Print only the lines running from the line with "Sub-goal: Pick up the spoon" to the final line below, both included, exactly as written and without the pictures.

DATASET CONTENT |
*** Block opens ***
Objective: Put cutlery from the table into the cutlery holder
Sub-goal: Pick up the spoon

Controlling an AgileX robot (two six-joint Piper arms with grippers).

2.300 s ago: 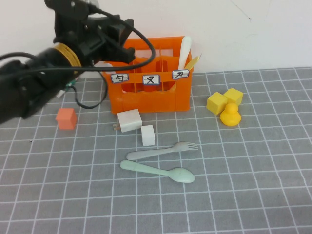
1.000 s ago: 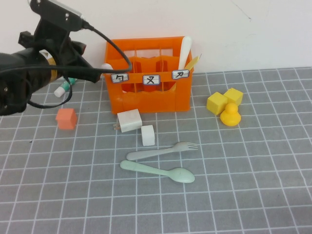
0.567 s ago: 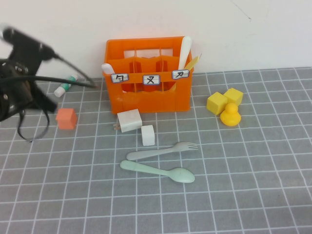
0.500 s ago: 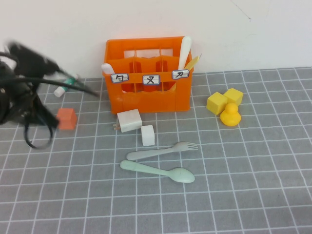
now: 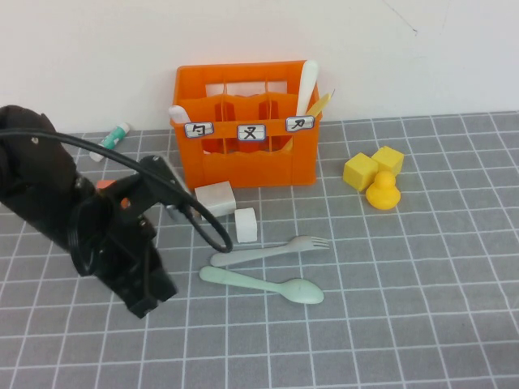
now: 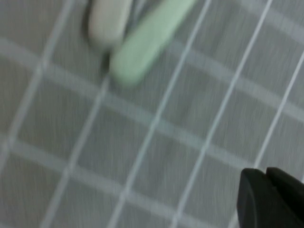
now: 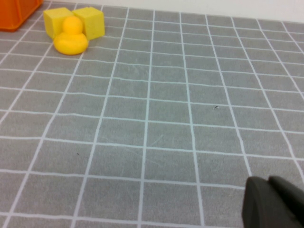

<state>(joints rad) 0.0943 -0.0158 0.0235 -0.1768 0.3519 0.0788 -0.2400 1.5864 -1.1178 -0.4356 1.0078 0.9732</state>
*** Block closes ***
SOLUTION FOR THIS TASK |
Sub-goal: Pick up the spoon

Controlling an AgileX robot (two six-joint Piper arms with grippers).

2.300 s ago: 
1.000 s ago: 
0.567 s ago: 
0.500 s ago: 
now: 
now: 
now: 

<state>(joints rad) 0.0943 -0.0158 0.0235 -0.1768 0.3519 0.0788 -0.2400 1.5864 -1.1178 -0.4356 1.0078 0.9732</state>

This completes the exercise.